> [What you need to do]: From the first line of the data through the line containing "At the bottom", return each line exactly.

= = =

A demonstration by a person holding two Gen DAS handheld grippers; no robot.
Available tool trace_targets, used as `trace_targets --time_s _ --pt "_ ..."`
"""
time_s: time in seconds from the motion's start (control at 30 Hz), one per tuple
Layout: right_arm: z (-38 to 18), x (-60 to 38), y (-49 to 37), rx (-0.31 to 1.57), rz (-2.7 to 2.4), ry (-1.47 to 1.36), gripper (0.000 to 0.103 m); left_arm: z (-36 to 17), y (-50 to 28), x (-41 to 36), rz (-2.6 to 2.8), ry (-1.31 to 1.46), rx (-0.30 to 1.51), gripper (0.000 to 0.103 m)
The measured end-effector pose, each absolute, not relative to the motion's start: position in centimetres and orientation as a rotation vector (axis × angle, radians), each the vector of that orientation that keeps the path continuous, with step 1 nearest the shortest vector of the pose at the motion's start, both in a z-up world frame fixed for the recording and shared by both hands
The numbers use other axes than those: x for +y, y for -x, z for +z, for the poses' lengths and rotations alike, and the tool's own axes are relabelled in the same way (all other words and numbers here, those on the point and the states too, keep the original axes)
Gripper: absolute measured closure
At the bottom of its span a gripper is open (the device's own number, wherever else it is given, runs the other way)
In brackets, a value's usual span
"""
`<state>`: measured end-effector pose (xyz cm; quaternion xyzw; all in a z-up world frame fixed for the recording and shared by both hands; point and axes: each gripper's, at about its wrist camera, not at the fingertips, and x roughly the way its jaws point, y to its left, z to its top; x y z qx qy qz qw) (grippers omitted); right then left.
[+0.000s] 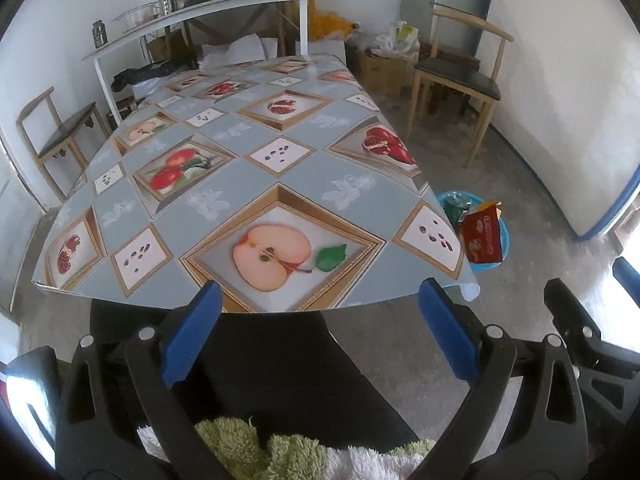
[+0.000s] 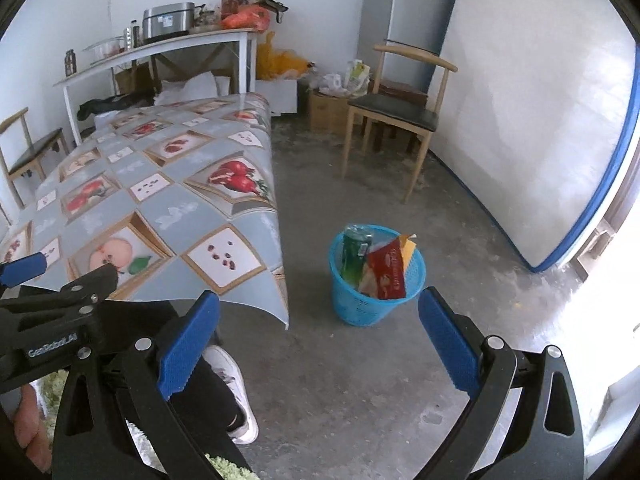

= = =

> [Expected output]:
A demonstration by a person holding two Gen DAS handheld grippers; no robot.
Available tool trace_targets, used as `trace_targets --time_s _ --pt "_ ..."`
"""
time_s: time in seconds from the motion's start (control at 30 Hz), one per tuple
Layout: right_arm: z (-38 to 18), x (-60 to 38), y (-49 to 37), rx (-0.31 to 1.57), rz (-2.7 to 2.4), ry (-1.47 to 1.36), gripper (0.000 to 0.103 m); left_arm: z (-36 to 17), y (-50 to 28), x (-41 to 36), rz (-2.6 to 2.8), ry (-1.31 to 1.46), rx (-0.30 to 1.51), gripper (0.000 to 0.103 m)
The measured end-effector pose, each absolute, not relative to the motion's start: position in centimetres and orientation as a rotation vector (axis × angle, radians), each the vector of that orientation that keeps the path continuous, with step 1 nearest the shortest vector of the pose at the motion's start, both in a z-up world frame fixed for the recording and shared by both hands
The numbers use other axes than those: x for +y, y for -x, z for +z, for the poses' lengths and rotations alike, and the tool's own axes are relabelled in the same way (all other words and numbers here, those on the point and the states too, keep the original axes)
Gripper: absolute measured closure
At the bottom of its span a gripper is open (the device's own number, wherever else it is given, runs the other way)

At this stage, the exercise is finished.